I'm not entirely sure if this is sarcastic trolling or an actual belief of a sane individual but this, this is a load of garbage.

So what, if Malaria gets solved the whole continent will suddenly have functioning governments and economies? Do you know how big the continent is? It's history?

I hope you were trolling.


I grew up in Ghana. I saw first-hand that women in poverty have many children but those with middle-class circumstances have fewer. Africa's population explosion [0] will slow only when the people climb out of poverty [1]. Total world population is half of the climate change CO2 equation.

Malaria has an incredible suppressing effect on entire societies [2]. Many young children get sick with it monthly and miss school. Older children miss school to care for sick siblings. Parents miss multiple weeks of work every year because of it. And even after they're well enough to work again, they're not 100%.

[0] https://en.wikipedia.org/wiki/Demographics_of_Africa#Populat...

[1] https://en.wikipedia.org/wiki/Income_and_fertility

[2] https://en.wikipedia.org/wiki/Malaria#Economic_impact


And Ghana is a good analogue for an entire continent?

> I saw first-hand that women in poverty have many children but those with middle-class circumstances have fewer.

This is true everywhere. Even in super rich first world post industrial nations.

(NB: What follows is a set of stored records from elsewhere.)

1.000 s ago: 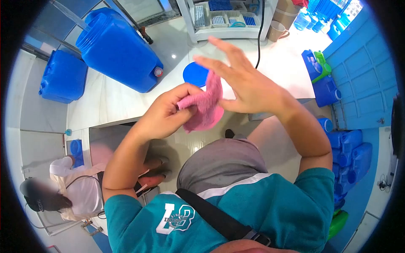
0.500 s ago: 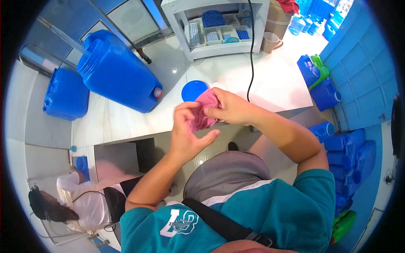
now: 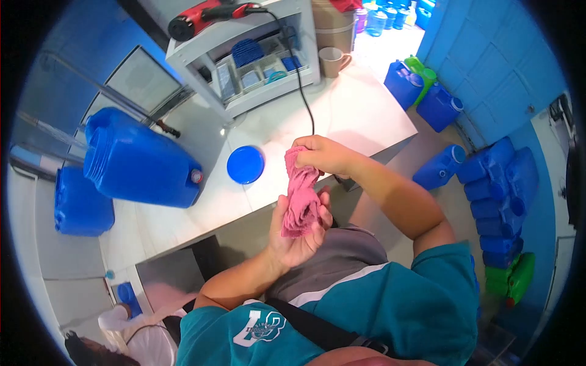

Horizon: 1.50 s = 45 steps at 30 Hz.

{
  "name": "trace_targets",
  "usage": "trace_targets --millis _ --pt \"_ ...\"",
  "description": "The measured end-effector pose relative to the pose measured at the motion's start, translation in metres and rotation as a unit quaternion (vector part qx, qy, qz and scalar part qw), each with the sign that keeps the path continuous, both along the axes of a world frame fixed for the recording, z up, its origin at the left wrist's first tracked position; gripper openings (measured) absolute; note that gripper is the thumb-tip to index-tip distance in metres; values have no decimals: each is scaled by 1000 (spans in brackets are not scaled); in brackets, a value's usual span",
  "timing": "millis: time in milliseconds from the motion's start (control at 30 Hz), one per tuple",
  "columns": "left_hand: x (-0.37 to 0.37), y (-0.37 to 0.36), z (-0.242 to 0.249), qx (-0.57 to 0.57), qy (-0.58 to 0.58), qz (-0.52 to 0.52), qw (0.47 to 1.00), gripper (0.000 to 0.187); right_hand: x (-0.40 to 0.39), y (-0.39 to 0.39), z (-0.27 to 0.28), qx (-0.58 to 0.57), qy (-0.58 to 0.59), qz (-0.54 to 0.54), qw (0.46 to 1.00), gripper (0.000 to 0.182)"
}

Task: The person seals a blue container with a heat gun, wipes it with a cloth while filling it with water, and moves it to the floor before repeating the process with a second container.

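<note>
A crumpled pink cloth (image 3: 301, 198) stretches between my two hands, just past the front edge of the white counter (image 3: 360, 122). Its upper end is gripped by my right hand (image 3: 323, 155), fingers closed on it. My left hand (image 3: 299, 238) is curled round the lower end, palm up. On the counter, left of the cloth, lies a round blue lid (image 3: 245, 165). Farther left a large blue container (image 3: 146, 161) with an open mouth rests tilted, and a stream of water (image 3: 58, 132) reaches toward that mouth.
Behind stands a white shelf (image 3: 274, 93) with baskets, a red and black tool (image 3: 210, 18) on top and a hanging black cable. A mug (image 3: 334, 61) is beside it. Blue containers (image 3: 488, 183) are stacked at right. Another person (image 3: 134, 329) is at lower left.
The view has turned toward the right. My left hand has gone from spread fingers to holding the cloth's lower end, and the cloth is now drawn out longer.
</note>
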State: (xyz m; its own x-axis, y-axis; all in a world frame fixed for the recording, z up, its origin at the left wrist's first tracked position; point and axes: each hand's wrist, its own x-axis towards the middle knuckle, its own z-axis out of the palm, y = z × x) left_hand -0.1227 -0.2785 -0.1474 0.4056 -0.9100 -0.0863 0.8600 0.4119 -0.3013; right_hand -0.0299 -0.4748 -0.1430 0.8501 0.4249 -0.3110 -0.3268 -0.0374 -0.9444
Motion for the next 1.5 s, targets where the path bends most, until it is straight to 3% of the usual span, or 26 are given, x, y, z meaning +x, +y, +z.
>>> trace_targets --millis 33,133,200,267,333,367,400,467,500,533,633,667,733,767,867,900,933,967,1033,1100,1167,1233,1267,1300,1400,1500 --pt "-1 -8 5 -13 18 -11 1000 69 -1 -3 -11 -3 -3 -10 1000 22" --pt "8 -32 19 68 47 45 996 46 -11 -4 -44 70 32 -78 994 25" --pt "18 -46 34 19 67 19 997 31 -24 -1 -49 206 95 -179 957 26" --pt "25 -58 42 -130 82 13 988 27 -46 -5 -54 214 109 -257 936 36" --pt "28 -64 64 -103 87 24 991 25 -66 -7 -95 153 -51 -420 893 44" --pt "28 -69 78 -98 122 27 987 25 -81 6 -91 -79 -211 -457 860 51" --pt "28 -75 88 -93 157 29 983 25 -83 12 -91 -79 -211 -459 859 51" --pt "27 -87 87 -66 148 36 986 28 -76 37 -87 -199 -506 -495 678 33" --pt "24 -94 75 -164 163 -9 973 33 -42 83 27 -150 -557 -700 421 37" --pt "20 -102 68 -261 177 -53 947 37 -50 75 19 -153 -555 -702 420 37" --pt "-14 -115 58 -304 201 -126 923 49 -87 45 -20 -244 -613 -592 463 75" --pt "-18 -118 61 -340 197 -152 907 52 -89 51 -7 -243 -616 -591 461 75" --pt "-11 -121 67 -354 101 -207 906 51 -93 64 25 53 -383 -702 598 71" --pt "-13 -116 64 -372 78 -250 891 51 -91 56 34 55 -384 -700 600 71" --pt "-14 -114 50 -436 44 -294 849 56 -82 -19 57 -160 -770 -505 357 69" --pt "-7 -111 47 -405 4 -317 858 58 -90 -58 65 -250 -809 -366 386 52" --pt "1 -108 43 -370 -35 -341 863 60 -94 -74 76 -248 -809 -366 386 52" --pt "16 -106 38 -310 -105 -324 888 57 -99 -84 86 -357 -801 -297 378 40" --pt "54 -100 48 56 -270 -278 920 48 -94 -101 89 -514 -738 -187 394 23" --pt "113 -122 42 274 -521 -250 768 39 -68 -119 73 -610 -648 -130 438 16" --pt "160 -164 32 313 -772 -165 529 31 -36 -135 48 -679 -525 -112 501 11" --pt "189 -198 8 408 -838 -81 352 66 -14 -146 35 -693 -404 -112 586 12" --pt "183 -201 28 436 -873 -19 216 75 -2 -154 34 -685 -366 -117 620 14" --pt "184 -207 37 447 -883 -37 142 64 7 -161 30 -686 -360 -114 623 14" --pt "192 -219 29 445 -894 -42 34 66 22 -173 15 -653 -315 -110 680 22" --pt "190 -223 13 413 -906 -90 1 78 31 -184 3 -620 -257 -37 740 30"
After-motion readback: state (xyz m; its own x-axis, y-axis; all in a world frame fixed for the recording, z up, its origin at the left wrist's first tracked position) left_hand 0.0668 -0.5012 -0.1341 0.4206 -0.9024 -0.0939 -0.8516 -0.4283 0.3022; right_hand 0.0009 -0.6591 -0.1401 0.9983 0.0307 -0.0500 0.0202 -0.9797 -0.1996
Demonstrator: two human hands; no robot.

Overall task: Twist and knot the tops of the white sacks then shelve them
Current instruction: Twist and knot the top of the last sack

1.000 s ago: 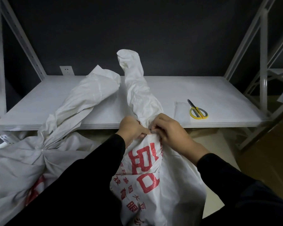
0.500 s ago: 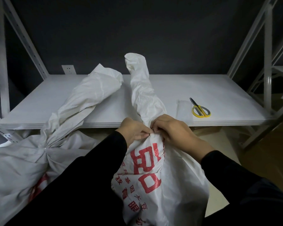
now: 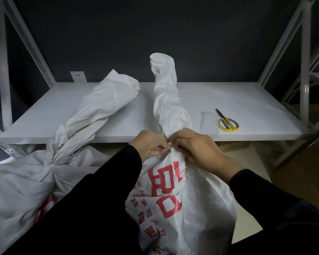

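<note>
Here, the crinkled white woven sack with red print (image 3: 175, 203) stands close before me, its twisted top rising rope-like over the smooth white shelf board (image 3: 250, 100). My left hand (image 3: 149, 144) and right hand (image 3: 198, 147) pinch its neck, fingers curled tight, perhaps on a thin tie. A second white sack (image 3: 24, 183), cinched, slumps left. Yellow-handled scissors (image 3: 228, 123) lie right, near the board's front edge.

crinkled woven-plastic sack (image 3: 173, 190), matt shelf (image 3: 228, 100)
</note>
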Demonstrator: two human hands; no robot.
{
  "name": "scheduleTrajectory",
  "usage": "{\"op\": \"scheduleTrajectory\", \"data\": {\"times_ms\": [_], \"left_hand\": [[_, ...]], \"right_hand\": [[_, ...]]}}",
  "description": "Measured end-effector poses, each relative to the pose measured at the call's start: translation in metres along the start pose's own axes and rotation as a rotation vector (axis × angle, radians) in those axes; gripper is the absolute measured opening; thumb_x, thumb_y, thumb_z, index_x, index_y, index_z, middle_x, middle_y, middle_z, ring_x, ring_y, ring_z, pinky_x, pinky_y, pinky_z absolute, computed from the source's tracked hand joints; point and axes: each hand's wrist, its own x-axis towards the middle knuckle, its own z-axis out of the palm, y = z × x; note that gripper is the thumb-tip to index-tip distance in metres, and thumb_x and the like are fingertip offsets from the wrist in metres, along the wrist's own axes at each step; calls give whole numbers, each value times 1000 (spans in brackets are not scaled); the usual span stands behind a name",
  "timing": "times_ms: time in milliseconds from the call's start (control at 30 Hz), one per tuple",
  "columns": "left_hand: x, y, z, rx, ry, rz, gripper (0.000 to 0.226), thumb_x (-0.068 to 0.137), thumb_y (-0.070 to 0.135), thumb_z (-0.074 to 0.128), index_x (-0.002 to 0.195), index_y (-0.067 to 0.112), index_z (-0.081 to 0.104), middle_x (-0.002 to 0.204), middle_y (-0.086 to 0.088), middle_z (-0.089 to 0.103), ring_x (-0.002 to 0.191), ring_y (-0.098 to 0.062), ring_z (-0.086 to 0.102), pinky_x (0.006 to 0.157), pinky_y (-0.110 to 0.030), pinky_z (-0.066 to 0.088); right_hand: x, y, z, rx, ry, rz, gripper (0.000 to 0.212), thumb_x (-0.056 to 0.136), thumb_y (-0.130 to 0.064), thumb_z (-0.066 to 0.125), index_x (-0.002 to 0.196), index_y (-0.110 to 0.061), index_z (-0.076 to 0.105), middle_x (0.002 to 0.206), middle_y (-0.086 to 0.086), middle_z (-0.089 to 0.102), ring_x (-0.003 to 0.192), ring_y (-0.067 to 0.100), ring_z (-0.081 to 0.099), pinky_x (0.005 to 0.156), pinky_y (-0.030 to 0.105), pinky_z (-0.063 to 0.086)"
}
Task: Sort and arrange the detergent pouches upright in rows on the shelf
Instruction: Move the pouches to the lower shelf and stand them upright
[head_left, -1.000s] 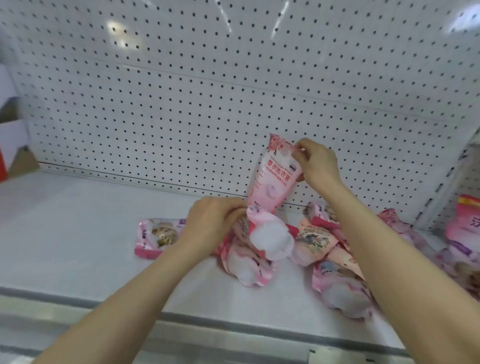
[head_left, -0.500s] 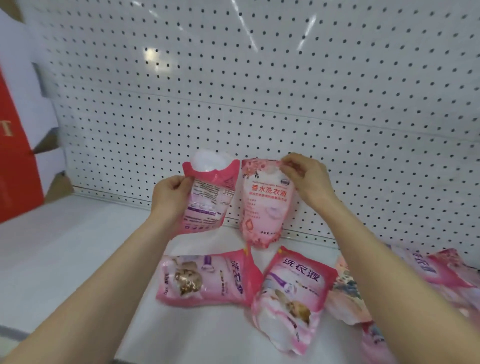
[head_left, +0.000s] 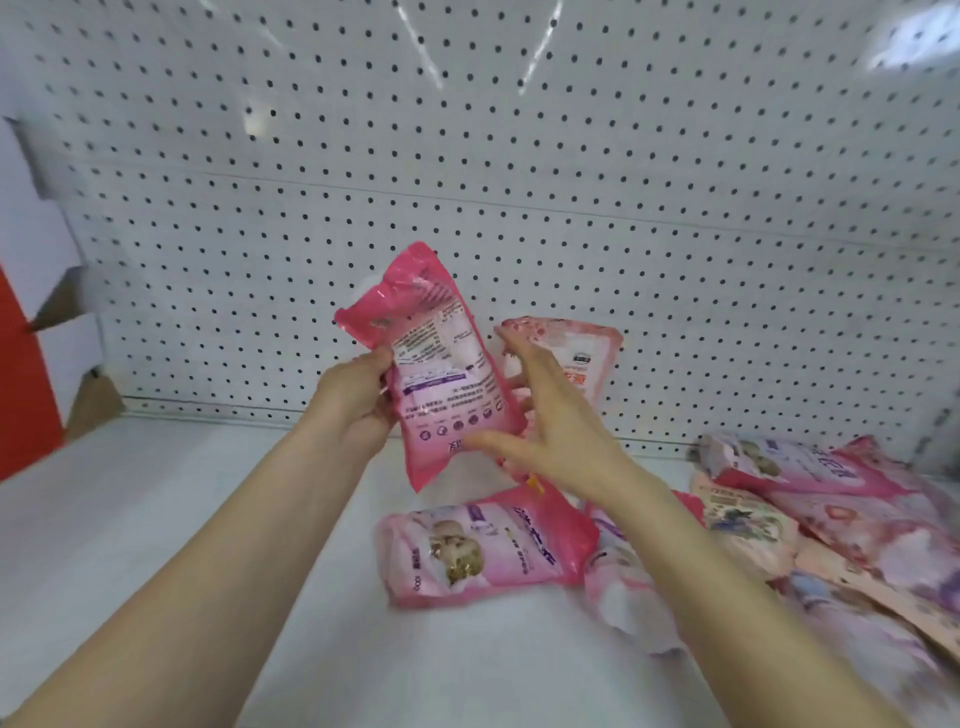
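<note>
Right hand (head_left: 556, 431) is off the top of the pale pouch (head_left: 587, 353) now, fingers straight and spread, holding nothing. Its thumb is at or near the lower end of the dark pink pouch (head_left: 441, 364); can't tell if it touches. Left hand (head_left: 353, 410) has raised and tipped that pouch; fingers curl round its left side, printed back facing the camera, clear above the shelf (head_left: 156, 545).

Pale pouch stands at the shelf's back edge against the pegboard (head_left: 519, 182), partly hidden behind the right hand.

Risks, as judgement: pale pouch has no hand on it, so it may slump forward or slide down. Dark pink pouch is held by one side only, so it may slip or swing.

Materials: pouches are glossy plastic film, soft, bulging, flat seams at the ends. One flat pouch (head_left: 483, 551) lies mid-shelf, and a loose heap (head_left: 831, 519) sits toward the right end. Shelf is white and smooth; pegboard is white with even dark holes.
</note>
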Motion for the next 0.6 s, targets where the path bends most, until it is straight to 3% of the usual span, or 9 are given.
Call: {"op": "scheduleTrajectory", "data": {"times_ms": [67,100,133,200,300,367,433,533,600], "left_hand": [[1,1,-4,-156,-32,-129,19,99,8,46,82,6,54,56,-4,67,42,-8,60,40,-18,50],[3,1,-7,-203,-44,-185,19,100,6,44,85,4,54,53,-8,67,41,-9,60,43,-15,50],[5,0,-11,-230,-60,-227,18,100,3,41,89,3,56,54,-12,67,43,-11,61,50,-13,50],[8,-3,-16,-217,-91,-263,23,98,-4,35,102,1,57,67,-17,68,60,-18,64,72,-21,54],[6,-7,-20,-205,-130,-305,14,94,-8,45,100,-5,57,103,-20,64,80,-28,67,57,-32,60],[0,-10,-22,-216,-175,-362,16,94,-1,53,109,-7,56,124,-19,51,91,-38,64,54,-38,60],[-6,-11,-22,-184,-216,-396,17,97,5,51,110,-7,52,131,-23,43,107,-45,59,67,-47,60],[-14,-15,-23,60,-261,-290,20,97,-1,48,115,-8,50,120,-24,53,107,-35,61,89,-40,55],[-13,-20,-30,341,-316,-139,35,95,0,53,129,1,49,111,-12,59,105,-26,60,96,-35,48]], "right_hand": [[-10,-4,12,-172,-131,-88,118,71,-46,84,153,-46,-1,164,-10,-9,146,15,24,109,31,37],[-13,-6,15,-290,-133,-149,120,72,-34,85,154,-44,-2,163,-9,-16,144,20,28,103,32,44],[-14,-8,19,-397,-87,-204,116,74,-19,84,155,-41,5,164,-4,-12,138,24,37,93,33,50],[-12,-10,23,-465,114,-305,90,74,1,73,150,-27,35,160,10,24,119,28,53,83,31,51],[-6,-12,17,-342,418,-379,32,86,-7,66,117,-11,69,112,5,71,95,27,64,82,34,51],[2,-13,9,-270,486,-279,18,86,-8,70,103,-10,75,90,1,74,82,25,63,73,37,51],[15,-12,4,-213,448,-126,10,90,-15,69,95,-9,75,78,4,72,71,25,62,68,38,51],[36,-4,0,-93,376,51,20,93,-25,65,90,-7,74,71,4,69,64,19,59,67,36,47],[48,5,-1,-80,354,91,16,92,-21,67,90,-7,75,67,-8,67,60,3,57,61,22,42]]}}
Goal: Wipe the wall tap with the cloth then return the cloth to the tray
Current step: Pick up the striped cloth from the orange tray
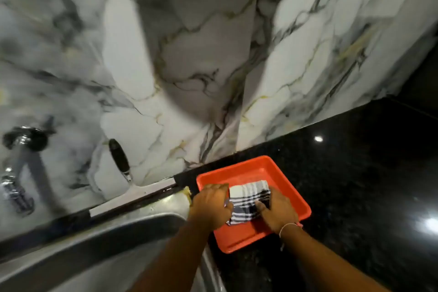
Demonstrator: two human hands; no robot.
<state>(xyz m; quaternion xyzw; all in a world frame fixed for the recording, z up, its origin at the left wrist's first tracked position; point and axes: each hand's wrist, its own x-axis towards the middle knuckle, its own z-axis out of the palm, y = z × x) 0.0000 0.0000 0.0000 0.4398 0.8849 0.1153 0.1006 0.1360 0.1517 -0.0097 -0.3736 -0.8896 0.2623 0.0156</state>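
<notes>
A white cloth with dark stripes (248, 199) lies folded inside the red tray (294, 194) on the black counter. My left hand (209, 206) grips the cloth's left edge, fingers curled over it. My right hand (277, 213) presses on its right side, a thin band on the wrist. The chrome wall tap (21, 161) juts from the marble wall at the far left, blurred, well away from both hands.
A steel sink (99, 244) lies below the tap, left of the tray. A black-handled squeegee (120, 163) leans against the marble wall (189, 54) above the sink's rim. The glossy black counter (367, 185) stretches to the right.
</notes>
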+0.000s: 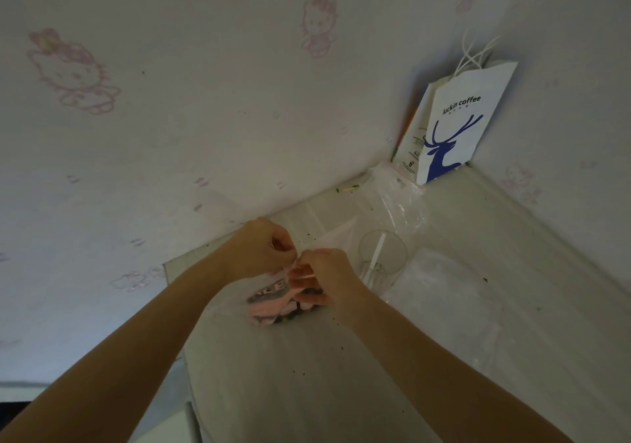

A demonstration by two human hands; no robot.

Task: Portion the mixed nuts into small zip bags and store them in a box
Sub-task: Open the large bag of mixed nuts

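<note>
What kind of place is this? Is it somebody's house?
Probably a home, perhaps a bedroom corner: pink cartoon-cat wallpaper covers the walls, a coffee-shop paper bag leans in the corner, and loose plastic bags lie on the pale table.

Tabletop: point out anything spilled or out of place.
Dark crumbs lie scattered over the white tabletop around the pink-printed bag, looking like spilled bits. A small yellow-green stick lies loose by the wall.

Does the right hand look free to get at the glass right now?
Probably not yet: the right hand pinches the zip bag; the glass stands just beyond, nothing between.
</note>
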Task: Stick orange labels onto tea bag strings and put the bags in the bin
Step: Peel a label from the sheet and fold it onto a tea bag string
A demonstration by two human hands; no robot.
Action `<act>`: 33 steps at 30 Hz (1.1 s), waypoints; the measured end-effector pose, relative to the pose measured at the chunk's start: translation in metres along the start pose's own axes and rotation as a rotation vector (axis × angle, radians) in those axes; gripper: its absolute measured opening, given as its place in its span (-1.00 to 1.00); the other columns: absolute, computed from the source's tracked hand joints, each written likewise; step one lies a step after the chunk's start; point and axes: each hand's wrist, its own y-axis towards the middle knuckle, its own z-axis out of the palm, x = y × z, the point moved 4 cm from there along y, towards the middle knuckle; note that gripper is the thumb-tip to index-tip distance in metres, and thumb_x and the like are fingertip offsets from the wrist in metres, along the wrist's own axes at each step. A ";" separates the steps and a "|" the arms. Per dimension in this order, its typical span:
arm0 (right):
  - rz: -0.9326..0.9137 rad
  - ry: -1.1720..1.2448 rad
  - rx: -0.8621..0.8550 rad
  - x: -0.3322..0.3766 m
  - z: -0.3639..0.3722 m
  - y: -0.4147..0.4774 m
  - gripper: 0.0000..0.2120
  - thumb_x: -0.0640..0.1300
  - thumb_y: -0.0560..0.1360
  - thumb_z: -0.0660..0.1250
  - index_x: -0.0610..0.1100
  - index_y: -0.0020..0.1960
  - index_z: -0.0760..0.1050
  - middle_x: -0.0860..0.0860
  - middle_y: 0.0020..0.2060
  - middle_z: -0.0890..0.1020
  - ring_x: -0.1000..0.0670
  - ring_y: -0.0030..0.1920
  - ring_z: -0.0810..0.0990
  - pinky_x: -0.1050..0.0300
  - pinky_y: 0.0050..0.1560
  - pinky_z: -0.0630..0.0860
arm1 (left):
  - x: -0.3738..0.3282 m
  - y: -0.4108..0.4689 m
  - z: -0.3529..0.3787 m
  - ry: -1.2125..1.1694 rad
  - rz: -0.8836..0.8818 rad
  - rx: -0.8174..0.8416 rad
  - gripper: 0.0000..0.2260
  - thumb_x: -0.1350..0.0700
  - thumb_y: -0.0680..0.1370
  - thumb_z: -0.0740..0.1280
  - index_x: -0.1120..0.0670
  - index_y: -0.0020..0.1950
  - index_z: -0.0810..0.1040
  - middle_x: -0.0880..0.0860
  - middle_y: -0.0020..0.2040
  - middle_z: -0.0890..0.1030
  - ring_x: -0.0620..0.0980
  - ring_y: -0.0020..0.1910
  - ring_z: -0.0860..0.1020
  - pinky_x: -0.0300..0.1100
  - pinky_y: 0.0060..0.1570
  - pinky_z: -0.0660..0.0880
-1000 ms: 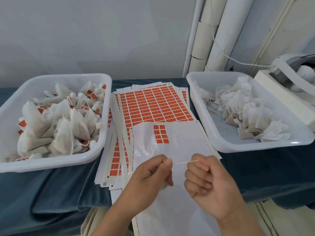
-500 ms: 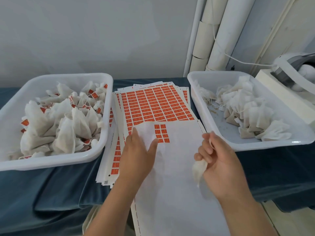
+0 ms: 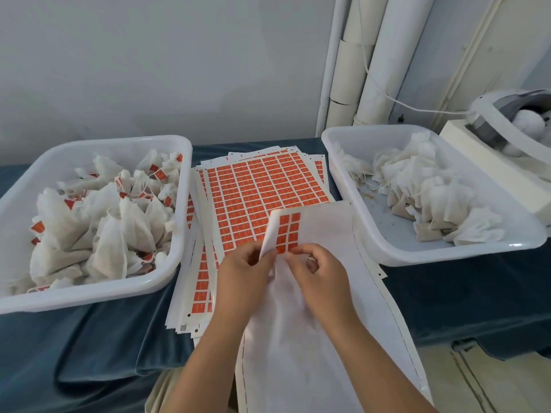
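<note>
I see glossy white plastic on the left bin (image 3: 89, 295) and the right bin (image 3: 447, 254). The tea bags (image 3: 131, 222) look matt and fibrous. The label sheets (image 3: 262, 189) are smooth paper, the backing sheet (image 3: 328, 323) faintly sheeny. The table cover (image 3: 74, 347) is velvety cloth.

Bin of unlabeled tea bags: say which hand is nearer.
Right. The right hand is just left of the bin; the left hand is farther left, holding the label sheet.
</note>
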 end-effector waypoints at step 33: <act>0.073 0.367 -0.179 0.023 -0.058 -0.019 -0.89 0.05 0.59 0.42 0.10 -0.03 0.72 0.15 -0.43 0.52 0.17 -0.44 0.43 0.35 -0.40 0.44 | -0.011 -0.009 -0.054 0.070 0.002 -0.185 -0.74 -0.27 0.61 0.36 -0.19 0.22 0.59 -0.27 0.11 0.72 -0.18 -0.07 0.72 -0.17 -0.11 0.69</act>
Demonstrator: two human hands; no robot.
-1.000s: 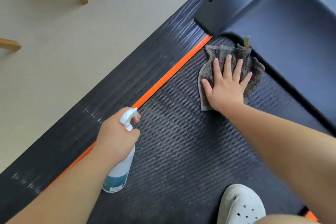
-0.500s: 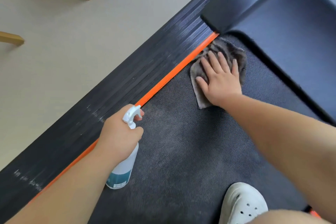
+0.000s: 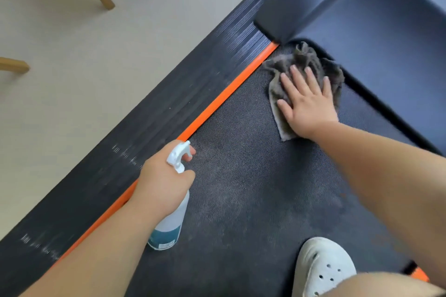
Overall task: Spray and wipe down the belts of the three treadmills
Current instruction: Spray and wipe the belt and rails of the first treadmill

> Parents miss multiple weeks of work every year because of it.

Yes. Otherwise known as sick leave. What's your point?

If a country cannot afford to administer its own healthcare and economic policy, that has nothing to do with Malaria.

The anecdotal evidence is appreciated, and well worth looking into, but the claim that an entire continent's economic and development future hangs on the existence of a treatable disease is hogwash, ignorant and downright irresponsible. Theres work to do here, and spreading dangerously ignorant information does not help one bit.


I did not mean to imply that malaria is the only thing preventing Africa's development. African societies have various problems which prevent their development. Malaria is a common one.

Parents missing work leads to reduced wealth production. For the 65% of Africans who rely on subsistence farming [0], sickness at critical times (harvest) can result in drastic economic losses. Children frequently missing school end up with lower education levels and reduced lifetime wealth production. Malaria can also cause lifelong intellectual disabilities [1], which destroy lifetime wealth production.

> If a country cannot afford to administer its own healthcare and economic policy, that has nothing to do with Malaria.

This is a bold claim. Can you please explain?

It seems to me that a country's wealth influences its ability to address specific health problems. And when those health problems reduce wealth production, there is a vicious cycle. The question is, "How big is the effect of malaria on wealth production?" Gates Foundation says it's "billions of dollars per year" [1]. That is tiny compared to Africa's $2.6T GDP. I think Gates Foundation is oversimplifying. I believe multiplying effects exist, especially with education and childrens' health. This was seen with long-term deworming experiments [2] which showed that even the siblings of treated children, born long after the treatment period, also had higher lifetime earnings.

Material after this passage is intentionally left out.